[YOUR INSTRUCTIONS]: Reproduce the data below line by line, from its first line to the line with "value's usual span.", both included, and nothing past that point.

[DATA PROVIDED]:
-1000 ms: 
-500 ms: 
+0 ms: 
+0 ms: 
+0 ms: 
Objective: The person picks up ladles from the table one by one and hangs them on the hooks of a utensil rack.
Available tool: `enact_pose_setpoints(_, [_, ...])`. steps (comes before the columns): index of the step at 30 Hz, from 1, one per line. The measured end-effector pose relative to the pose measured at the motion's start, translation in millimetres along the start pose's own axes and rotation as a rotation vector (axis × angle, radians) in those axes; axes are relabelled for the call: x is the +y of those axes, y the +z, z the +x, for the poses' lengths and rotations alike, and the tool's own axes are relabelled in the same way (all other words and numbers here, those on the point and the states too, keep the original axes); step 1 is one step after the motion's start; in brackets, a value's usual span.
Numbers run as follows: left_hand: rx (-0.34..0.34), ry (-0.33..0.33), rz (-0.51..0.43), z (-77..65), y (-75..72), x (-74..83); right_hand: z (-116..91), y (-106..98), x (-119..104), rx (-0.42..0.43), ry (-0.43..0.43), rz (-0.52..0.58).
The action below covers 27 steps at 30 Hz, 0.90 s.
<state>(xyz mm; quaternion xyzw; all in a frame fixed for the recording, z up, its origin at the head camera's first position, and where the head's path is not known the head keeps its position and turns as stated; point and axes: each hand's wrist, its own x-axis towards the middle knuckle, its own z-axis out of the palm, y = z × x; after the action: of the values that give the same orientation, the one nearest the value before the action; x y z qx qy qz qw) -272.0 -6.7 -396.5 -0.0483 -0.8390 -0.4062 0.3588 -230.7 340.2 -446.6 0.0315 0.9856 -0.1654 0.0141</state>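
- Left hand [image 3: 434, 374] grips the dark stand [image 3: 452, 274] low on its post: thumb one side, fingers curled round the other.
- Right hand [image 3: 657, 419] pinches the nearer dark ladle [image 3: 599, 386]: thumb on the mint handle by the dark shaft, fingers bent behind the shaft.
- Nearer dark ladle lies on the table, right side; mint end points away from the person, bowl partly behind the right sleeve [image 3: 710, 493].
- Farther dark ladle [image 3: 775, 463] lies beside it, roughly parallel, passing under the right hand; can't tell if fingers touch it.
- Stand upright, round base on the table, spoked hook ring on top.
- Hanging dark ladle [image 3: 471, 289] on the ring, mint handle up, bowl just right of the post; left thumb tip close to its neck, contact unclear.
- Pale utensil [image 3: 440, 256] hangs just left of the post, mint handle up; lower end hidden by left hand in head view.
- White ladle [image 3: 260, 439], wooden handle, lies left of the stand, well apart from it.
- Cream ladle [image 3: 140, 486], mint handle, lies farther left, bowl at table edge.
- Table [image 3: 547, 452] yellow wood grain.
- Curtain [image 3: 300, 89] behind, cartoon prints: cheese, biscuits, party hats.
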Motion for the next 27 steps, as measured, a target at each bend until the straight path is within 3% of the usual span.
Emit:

[ANSWER SPACE]:
-1000 ms: 
-500 ms: 
+0 ms: 
+0 ms: 
+0 ms: 
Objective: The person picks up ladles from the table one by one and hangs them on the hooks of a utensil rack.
Available tool: `enact_pose_setpoints(_, [_, ...])`. steps (comes before the columns): index of the step at 30 Hz, from 1, one per line. The measured end-effector pose relative to the pose measured at the motion's start, translation in millimetres along the start pose's own axes and rotation as a rotation vector (axis × angle, radians) in those axes; axes are relabelled for the call: x is the +y of those axes, y the +z, z the +x, for the poses' lengths and rotations alike, and the tool's own axes are relabelled in the same way (all other words and numbers here, those on the point and the states too, keep the original axes); step 1 is one step after the motion's start; in brackets, a value's usual span.

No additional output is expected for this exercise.